_Dataset section_
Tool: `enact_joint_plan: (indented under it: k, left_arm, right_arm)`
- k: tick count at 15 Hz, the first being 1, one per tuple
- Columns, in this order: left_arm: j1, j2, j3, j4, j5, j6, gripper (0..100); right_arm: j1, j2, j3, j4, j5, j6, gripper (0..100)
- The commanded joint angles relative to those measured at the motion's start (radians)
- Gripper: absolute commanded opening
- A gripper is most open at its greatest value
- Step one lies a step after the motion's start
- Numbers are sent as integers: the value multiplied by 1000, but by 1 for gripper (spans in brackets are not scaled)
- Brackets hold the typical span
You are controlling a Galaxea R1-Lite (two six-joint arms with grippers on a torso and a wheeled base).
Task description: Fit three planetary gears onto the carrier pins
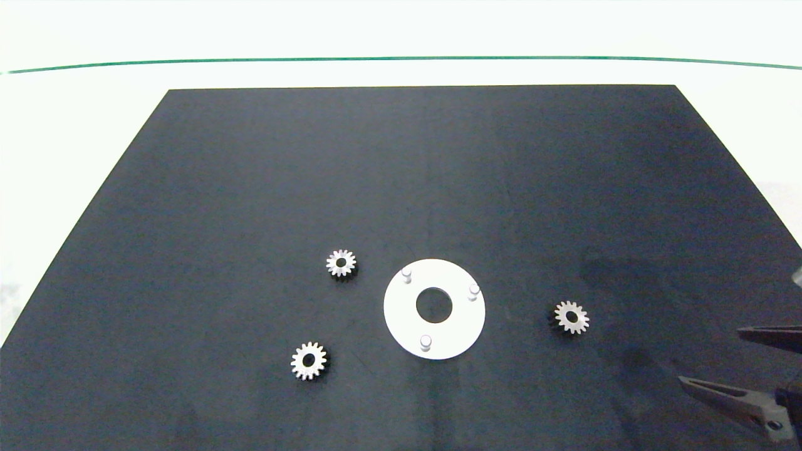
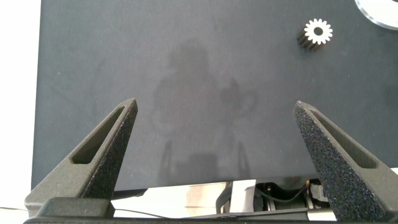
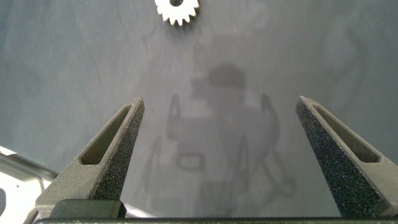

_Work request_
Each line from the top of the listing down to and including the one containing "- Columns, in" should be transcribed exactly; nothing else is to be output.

_Response for this exercise_
Tool: `enact_joint_plan: (indented under it: k, left_arm, right_arm)`
- k: tick count at 15 Hz, the first being 1, one per tuple
- Columns, in this order: left_arm: j1, j2, j3, j4, j5, j6, gripper (0..100); right_arm: j1, j2, j3, j4, j5, j6, gripper (0..100)

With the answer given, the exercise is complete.